Eine Finanztransaktionsteuer kann derlei exzessiven Finanzhandel nicht
verhindern, aber bremsen. Das Kapital, das Unternehmen für
Sicherungsgeschäfte sparen, wird zum einen frei für produktive
Investitionen. Zum anderen beeinträchtigt die Finanztransaktionsteuer das
verbleibende Sicherungsgeschäft nicht: Wer sich mit einem Derivat gegen
einen ungewissen Preis in der Zukunft absichern möchte, kann das Papier
erwerben und bis zum Ende der Laufzeit halten – kein Handel, keine Steuer.
## Es braucht stabile Investitionen
Fondsanleger profitieren ebenfalls – und zwar doppelt. Kundinnen und Kunden
werden vor allem durch die Kosten für das häufige Umschichten von
Wertpapieren belastet. Studien kommen auf zwei bis zwanzig Prozent der
Beiträge. Zugleich schneiden passiv gemanagte Fonds langfristig meist
besser ab als überaktiv gemanagte Portfolios. Die Finanztransaktionsteuer
fördert die geringere Umschlagshäufigkeit.
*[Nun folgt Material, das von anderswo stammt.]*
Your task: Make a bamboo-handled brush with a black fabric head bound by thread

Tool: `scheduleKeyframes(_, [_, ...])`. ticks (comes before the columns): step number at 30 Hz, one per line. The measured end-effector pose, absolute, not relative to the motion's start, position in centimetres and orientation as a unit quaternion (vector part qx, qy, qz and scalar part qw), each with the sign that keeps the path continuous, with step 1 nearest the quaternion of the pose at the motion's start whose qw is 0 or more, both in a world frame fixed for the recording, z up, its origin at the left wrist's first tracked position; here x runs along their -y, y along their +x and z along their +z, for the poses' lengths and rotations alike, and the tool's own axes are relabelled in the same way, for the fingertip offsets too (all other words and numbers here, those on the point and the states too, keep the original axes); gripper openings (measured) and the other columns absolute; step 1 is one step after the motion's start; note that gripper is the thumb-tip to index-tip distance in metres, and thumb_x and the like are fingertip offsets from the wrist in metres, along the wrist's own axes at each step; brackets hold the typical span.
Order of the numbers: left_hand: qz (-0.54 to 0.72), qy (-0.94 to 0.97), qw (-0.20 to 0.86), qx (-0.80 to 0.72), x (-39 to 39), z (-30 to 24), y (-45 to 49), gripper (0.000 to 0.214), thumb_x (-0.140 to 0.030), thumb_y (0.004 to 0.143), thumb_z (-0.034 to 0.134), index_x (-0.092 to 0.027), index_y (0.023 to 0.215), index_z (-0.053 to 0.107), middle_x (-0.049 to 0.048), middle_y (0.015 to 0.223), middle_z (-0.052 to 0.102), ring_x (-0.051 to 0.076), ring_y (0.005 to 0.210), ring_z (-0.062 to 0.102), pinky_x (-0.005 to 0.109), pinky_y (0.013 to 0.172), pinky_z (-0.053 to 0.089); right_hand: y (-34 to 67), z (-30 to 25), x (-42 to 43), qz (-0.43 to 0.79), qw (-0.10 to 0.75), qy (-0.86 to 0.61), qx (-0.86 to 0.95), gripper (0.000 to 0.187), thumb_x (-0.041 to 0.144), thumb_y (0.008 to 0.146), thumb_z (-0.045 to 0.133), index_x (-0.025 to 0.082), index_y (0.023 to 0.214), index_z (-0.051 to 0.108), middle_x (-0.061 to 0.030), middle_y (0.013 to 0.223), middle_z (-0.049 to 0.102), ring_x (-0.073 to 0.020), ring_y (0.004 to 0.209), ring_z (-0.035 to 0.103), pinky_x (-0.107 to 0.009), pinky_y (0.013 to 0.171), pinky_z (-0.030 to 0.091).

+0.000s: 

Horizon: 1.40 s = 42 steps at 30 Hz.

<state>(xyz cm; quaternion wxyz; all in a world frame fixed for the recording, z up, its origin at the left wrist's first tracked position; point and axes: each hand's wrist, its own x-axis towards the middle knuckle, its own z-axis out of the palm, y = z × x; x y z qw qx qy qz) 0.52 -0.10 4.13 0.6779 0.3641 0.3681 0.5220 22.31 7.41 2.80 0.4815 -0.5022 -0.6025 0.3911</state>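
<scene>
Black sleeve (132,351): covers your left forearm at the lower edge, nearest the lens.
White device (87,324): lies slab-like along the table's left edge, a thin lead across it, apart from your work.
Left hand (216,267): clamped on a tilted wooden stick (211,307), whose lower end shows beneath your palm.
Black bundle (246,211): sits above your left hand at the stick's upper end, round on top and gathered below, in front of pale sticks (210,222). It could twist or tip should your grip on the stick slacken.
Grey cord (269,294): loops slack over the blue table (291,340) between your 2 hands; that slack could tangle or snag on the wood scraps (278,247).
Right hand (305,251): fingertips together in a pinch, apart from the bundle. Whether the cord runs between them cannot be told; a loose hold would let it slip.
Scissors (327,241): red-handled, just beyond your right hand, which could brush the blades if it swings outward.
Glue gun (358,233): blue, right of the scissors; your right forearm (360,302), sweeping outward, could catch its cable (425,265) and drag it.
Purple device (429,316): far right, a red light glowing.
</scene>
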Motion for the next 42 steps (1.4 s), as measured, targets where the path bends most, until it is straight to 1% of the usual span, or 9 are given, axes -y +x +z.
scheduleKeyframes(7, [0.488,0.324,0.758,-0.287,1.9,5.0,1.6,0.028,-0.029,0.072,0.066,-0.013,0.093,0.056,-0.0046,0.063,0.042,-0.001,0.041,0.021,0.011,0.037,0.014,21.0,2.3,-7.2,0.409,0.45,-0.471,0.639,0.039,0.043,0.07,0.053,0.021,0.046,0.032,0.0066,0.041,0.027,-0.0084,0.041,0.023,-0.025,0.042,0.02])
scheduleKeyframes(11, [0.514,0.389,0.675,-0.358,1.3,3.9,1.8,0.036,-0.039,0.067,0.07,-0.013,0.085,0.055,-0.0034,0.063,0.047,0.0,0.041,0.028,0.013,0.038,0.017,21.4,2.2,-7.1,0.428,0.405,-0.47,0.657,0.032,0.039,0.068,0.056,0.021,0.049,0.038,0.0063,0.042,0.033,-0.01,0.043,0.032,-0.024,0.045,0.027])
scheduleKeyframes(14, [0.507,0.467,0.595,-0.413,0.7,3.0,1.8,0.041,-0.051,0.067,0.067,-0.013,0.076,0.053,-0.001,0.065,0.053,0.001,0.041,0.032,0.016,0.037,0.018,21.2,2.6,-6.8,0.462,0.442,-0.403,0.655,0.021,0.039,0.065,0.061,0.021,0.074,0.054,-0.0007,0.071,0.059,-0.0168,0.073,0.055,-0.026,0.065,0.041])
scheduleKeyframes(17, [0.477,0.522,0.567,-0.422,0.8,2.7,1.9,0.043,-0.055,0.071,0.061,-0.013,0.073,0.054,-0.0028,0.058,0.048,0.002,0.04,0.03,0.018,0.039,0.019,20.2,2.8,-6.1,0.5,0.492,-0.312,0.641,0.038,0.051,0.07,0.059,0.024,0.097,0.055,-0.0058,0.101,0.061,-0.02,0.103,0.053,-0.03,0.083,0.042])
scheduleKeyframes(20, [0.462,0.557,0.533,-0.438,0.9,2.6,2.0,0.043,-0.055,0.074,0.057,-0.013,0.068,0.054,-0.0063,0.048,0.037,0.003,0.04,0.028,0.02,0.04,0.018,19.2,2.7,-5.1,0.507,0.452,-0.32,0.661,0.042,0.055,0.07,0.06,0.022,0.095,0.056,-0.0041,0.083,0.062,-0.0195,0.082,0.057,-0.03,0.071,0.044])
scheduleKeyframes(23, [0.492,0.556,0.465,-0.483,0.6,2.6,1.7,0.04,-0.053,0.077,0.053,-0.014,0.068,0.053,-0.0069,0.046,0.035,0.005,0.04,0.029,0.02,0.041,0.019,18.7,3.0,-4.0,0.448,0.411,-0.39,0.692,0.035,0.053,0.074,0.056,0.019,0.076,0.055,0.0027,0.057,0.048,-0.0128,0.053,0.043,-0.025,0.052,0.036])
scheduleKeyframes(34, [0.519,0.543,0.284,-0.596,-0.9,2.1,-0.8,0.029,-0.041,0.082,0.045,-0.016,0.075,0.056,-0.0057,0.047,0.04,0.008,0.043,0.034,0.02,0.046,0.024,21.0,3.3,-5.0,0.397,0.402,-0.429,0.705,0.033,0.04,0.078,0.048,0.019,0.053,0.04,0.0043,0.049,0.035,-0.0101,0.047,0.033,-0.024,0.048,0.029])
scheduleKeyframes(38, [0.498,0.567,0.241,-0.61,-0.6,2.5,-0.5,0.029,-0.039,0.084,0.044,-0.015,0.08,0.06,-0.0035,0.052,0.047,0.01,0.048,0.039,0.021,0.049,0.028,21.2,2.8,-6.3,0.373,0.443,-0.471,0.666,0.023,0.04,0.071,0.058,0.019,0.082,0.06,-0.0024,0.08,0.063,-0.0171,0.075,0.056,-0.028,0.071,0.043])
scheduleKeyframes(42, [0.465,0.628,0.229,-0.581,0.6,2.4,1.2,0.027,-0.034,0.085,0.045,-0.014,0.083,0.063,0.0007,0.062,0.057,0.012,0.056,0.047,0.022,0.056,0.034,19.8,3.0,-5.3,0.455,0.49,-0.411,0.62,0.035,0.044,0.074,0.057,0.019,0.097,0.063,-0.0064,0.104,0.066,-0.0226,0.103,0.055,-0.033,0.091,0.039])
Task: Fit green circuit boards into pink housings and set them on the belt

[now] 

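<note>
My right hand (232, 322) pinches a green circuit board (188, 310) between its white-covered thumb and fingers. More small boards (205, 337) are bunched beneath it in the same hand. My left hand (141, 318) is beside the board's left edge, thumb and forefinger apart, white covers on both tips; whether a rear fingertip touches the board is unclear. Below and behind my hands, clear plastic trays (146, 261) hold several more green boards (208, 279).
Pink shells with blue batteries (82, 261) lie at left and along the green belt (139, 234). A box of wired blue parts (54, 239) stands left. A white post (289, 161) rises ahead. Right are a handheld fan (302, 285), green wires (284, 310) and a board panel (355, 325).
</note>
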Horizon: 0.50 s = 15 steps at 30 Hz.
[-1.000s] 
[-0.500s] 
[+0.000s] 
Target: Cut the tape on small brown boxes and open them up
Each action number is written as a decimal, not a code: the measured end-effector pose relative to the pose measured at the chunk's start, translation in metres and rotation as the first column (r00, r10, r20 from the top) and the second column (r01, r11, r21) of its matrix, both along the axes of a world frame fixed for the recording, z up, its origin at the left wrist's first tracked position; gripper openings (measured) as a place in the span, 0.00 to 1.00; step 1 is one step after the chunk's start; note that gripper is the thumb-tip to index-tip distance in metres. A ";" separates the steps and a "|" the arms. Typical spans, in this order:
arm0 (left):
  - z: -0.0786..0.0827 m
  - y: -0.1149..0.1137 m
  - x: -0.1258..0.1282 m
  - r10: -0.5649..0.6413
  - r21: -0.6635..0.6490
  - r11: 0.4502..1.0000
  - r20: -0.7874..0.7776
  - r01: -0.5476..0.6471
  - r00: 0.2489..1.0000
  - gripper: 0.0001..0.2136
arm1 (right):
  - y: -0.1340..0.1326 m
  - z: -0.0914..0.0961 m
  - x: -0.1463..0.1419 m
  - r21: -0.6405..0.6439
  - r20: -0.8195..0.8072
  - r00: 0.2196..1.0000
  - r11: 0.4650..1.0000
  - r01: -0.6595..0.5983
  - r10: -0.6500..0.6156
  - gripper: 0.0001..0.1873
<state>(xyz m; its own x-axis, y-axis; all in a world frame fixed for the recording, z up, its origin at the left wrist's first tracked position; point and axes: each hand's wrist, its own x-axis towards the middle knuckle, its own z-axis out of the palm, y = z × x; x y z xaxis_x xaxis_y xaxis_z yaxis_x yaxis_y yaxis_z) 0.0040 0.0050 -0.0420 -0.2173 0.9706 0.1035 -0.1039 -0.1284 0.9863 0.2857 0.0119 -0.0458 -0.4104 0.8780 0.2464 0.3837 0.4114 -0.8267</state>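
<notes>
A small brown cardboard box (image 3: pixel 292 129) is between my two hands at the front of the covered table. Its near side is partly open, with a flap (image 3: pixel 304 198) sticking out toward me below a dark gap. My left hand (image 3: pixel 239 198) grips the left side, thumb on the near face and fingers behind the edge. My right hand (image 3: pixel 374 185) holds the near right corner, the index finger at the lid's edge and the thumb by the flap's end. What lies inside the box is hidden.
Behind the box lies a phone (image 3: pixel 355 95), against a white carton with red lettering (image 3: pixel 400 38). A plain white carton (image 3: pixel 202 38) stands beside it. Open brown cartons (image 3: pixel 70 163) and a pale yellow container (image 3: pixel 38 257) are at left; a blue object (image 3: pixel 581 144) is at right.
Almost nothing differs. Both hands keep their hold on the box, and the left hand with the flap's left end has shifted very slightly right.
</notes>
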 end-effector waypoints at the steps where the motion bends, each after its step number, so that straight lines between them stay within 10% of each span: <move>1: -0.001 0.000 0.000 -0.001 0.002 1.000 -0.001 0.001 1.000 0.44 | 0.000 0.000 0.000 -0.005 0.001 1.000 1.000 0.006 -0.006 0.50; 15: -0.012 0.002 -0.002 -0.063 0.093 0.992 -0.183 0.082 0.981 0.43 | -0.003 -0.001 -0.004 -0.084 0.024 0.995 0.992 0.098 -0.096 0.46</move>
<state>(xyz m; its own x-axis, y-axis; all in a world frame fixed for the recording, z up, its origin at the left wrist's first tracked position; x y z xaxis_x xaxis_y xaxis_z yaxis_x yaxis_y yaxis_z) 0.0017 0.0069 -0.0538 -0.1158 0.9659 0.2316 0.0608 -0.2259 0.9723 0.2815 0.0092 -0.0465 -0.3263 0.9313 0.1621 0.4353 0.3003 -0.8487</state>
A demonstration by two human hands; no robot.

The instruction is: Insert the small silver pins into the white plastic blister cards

Volkswirtschaften sind auf langfristig stabile Investitionen angewiesen, um
zum Beispiel Schienennetze aufzubauen und zu erhalten und den Ausbau von
erneuerbaren Energien und Ressourceneffizienz zu finanzieren. Dazu können
institutionelle Investoren wie Fonds und Versicherungen mit ihrem hohen
Anlagevermögen entscheidend beitragen, statt durch häufigen Handel die
Finanzmarktstabilität zu gefährden. Die Marktmacht dieser Akteure ist
enorm.
In Deutschland kommt die Bundesbank allein für Pensionsfonds auf ein
Anlagevolumen von mittlerweile 470 Milliarden Euro. Das ist mehr als der
komplette Bundeshaushalt von rund 300 Milliarden. Es wäre fatal, diese
Fonds von der entschleunigenden Finanztransaktionsteuer auszunehmen oder
geringer zu besteuern. Derlei Ausnahmen sind zudem kontraproduktiv, weil
Anbieter ihre Geschäftsmodelle bevorzugt auf steuerbefreite Formen
verlagern würden. Ebenso wenig sollte das Handelsgeschäft im Kundenauftrag,
das Market Making, steuerbefreit sein, zumal es de facto nicht vom
Eigenhandel der Finanzinstitute zu unterscheiden ist.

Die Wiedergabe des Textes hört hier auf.